* Assignment
Look below for the line that contains "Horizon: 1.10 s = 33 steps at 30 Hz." and the line that contains "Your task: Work", then restate both of them and every line in between, exactly. No picture goes in the copy.

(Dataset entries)
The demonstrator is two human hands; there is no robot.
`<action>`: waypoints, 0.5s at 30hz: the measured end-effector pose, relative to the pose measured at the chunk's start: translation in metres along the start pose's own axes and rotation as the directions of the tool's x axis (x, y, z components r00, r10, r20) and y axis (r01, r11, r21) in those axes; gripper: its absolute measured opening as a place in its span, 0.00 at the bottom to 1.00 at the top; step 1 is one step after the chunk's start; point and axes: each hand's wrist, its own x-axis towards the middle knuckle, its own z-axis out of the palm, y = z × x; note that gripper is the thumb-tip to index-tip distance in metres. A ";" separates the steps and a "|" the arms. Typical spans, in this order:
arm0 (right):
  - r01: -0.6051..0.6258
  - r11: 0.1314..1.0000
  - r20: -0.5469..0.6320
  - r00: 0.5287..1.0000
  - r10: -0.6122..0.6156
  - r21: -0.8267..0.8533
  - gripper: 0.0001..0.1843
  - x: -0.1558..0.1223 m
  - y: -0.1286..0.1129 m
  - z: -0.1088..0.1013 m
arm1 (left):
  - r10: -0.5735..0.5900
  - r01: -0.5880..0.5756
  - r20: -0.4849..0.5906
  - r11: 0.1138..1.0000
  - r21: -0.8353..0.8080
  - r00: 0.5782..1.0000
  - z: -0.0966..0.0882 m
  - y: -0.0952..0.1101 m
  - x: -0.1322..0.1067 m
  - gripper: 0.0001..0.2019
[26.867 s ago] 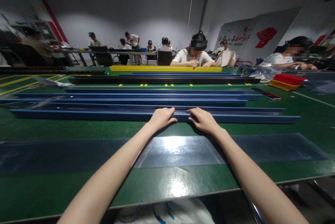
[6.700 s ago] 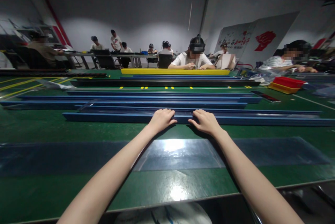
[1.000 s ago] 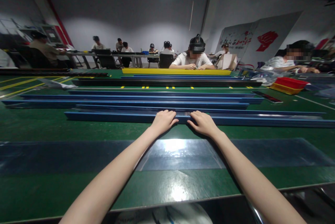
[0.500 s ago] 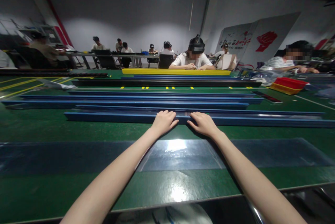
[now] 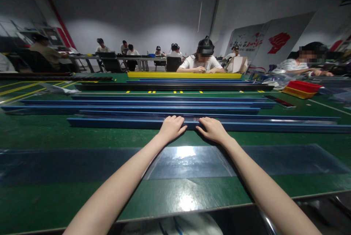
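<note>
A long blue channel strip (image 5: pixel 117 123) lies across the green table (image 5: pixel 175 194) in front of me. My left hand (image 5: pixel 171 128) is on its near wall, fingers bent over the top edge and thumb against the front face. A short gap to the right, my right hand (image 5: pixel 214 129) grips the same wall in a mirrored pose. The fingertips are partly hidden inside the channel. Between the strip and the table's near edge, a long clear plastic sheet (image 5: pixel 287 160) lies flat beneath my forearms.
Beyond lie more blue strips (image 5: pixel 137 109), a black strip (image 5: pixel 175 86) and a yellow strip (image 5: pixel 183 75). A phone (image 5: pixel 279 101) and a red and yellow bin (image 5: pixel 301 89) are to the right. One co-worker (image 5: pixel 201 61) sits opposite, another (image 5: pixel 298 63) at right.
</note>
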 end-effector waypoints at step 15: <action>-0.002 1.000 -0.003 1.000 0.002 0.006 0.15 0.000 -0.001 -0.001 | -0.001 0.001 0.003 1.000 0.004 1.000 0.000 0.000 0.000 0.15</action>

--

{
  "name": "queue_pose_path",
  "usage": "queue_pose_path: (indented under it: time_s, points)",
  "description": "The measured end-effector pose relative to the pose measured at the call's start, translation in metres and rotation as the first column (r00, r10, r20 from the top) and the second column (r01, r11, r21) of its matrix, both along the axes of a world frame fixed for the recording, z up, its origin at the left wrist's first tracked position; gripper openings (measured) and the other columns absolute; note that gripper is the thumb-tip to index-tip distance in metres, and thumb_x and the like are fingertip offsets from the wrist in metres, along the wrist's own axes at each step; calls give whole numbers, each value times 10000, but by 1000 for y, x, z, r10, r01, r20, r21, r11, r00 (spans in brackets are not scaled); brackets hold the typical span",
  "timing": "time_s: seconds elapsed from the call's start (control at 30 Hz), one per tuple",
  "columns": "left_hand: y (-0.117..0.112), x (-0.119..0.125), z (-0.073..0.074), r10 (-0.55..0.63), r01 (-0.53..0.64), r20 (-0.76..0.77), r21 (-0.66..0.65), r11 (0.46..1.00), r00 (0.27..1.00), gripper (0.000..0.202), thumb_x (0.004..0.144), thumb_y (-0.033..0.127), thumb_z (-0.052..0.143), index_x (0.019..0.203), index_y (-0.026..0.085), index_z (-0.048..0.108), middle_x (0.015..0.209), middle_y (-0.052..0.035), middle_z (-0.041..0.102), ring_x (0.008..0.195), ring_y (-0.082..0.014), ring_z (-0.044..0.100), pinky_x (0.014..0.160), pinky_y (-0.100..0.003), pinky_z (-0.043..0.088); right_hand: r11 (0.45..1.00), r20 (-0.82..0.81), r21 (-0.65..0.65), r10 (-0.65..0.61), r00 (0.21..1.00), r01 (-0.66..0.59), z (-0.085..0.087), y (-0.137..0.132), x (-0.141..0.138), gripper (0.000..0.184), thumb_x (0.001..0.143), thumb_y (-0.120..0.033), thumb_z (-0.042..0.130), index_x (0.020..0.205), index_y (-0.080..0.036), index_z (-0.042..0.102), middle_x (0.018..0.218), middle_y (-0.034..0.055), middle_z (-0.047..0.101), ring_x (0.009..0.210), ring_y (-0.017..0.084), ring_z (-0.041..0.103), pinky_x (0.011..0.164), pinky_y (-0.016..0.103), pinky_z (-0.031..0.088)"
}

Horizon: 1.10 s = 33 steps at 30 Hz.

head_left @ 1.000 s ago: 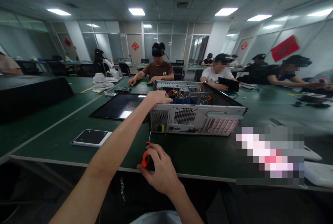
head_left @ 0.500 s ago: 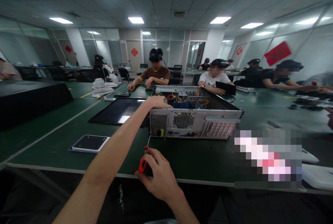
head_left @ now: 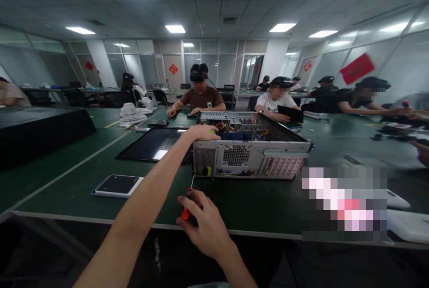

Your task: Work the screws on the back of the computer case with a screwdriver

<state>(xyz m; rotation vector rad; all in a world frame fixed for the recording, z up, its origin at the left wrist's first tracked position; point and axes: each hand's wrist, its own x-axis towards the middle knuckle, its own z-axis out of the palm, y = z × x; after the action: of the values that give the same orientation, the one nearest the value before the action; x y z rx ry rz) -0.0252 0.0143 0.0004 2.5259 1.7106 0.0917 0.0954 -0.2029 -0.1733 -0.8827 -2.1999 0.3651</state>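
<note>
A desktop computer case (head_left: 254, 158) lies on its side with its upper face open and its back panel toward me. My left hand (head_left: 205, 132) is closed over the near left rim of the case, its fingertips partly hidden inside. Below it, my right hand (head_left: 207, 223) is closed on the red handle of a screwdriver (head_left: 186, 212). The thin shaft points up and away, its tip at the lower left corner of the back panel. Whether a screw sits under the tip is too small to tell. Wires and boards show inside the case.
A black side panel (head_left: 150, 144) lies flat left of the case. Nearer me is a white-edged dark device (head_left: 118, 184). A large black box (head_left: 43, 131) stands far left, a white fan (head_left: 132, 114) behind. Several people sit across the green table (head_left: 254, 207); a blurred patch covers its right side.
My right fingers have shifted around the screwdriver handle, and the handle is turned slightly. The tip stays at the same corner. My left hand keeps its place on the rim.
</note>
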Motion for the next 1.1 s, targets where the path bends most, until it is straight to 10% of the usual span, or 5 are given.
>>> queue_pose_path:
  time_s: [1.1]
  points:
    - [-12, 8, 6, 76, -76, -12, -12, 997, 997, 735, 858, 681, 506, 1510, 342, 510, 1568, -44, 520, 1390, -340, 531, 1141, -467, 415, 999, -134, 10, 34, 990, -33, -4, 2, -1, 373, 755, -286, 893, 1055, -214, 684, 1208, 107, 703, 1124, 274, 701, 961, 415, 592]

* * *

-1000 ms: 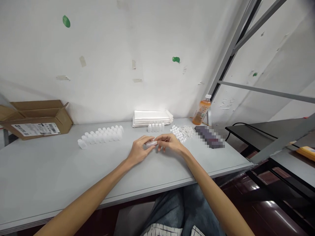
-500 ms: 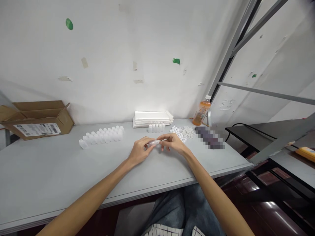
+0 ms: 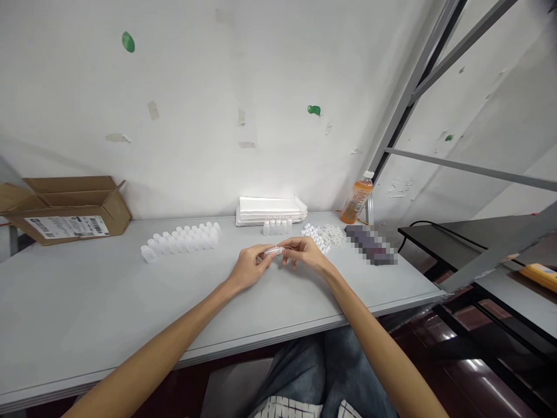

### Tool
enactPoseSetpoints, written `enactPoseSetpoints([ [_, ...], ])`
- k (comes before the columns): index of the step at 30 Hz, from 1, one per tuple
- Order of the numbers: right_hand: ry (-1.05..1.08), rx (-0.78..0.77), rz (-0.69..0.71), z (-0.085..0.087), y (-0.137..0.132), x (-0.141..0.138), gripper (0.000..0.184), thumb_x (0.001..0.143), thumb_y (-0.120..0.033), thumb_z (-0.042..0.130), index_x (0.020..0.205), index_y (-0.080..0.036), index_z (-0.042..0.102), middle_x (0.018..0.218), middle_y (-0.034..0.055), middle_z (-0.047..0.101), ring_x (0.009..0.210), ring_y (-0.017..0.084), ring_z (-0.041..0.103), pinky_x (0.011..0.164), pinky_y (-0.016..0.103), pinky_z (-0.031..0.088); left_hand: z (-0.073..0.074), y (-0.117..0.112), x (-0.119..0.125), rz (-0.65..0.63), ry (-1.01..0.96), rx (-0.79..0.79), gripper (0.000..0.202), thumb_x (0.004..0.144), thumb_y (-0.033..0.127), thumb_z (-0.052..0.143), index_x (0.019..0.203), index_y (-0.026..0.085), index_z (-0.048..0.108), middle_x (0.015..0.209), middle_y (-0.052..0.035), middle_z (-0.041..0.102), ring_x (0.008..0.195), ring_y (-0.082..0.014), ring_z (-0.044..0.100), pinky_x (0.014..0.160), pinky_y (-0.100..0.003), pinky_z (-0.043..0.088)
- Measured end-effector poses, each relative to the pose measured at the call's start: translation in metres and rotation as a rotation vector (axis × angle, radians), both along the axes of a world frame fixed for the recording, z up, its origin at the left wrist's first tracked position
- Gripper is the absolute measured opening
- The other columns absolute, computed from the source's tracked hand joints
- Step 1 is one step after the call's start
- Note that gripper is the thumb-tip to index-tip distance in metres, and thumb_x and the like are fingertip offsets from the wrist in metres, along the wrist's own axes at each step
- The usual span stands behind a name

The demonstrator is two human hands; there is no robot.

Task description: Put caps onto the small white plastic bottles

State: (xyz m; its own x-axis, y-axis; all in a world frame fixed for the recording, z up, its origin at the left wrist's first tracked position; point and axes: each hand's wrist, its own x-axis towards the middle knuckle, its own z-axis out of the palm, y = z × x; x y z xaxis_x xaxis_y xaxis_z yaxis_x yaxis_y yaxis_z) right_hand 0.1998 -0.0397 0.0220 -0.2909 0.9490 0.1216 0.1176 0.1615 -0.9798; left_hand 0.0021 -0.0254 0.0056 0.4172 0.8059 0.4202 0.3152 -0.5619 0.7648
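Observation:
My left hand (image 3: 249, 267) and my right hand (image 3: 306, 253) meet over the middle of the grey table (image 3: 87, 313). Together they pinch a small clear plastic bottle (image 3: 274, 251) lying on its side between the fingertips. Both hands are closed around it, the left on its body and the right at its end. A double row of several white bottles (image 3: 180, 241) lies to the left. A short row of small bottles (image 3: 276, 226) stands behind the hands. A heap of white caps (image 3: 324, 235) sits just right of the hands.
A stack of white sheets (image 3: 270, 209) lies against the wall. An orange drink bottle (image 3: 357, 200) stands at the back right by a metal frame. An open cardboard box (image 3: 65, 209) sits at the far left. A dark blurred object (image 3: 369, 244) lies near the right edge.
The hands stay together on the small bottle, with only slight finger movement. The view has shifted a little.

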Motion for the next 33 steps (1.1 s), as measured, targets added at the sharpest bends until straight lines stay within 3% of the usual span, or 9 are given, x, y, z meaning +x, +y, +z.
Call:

* Result for this exercise
Horizon: 1.10 s = 33 steps at 30 Hz.

head_left @ 1.000 s ago: 
head_left @ 0.500 s ago: 
head_left @ now: 

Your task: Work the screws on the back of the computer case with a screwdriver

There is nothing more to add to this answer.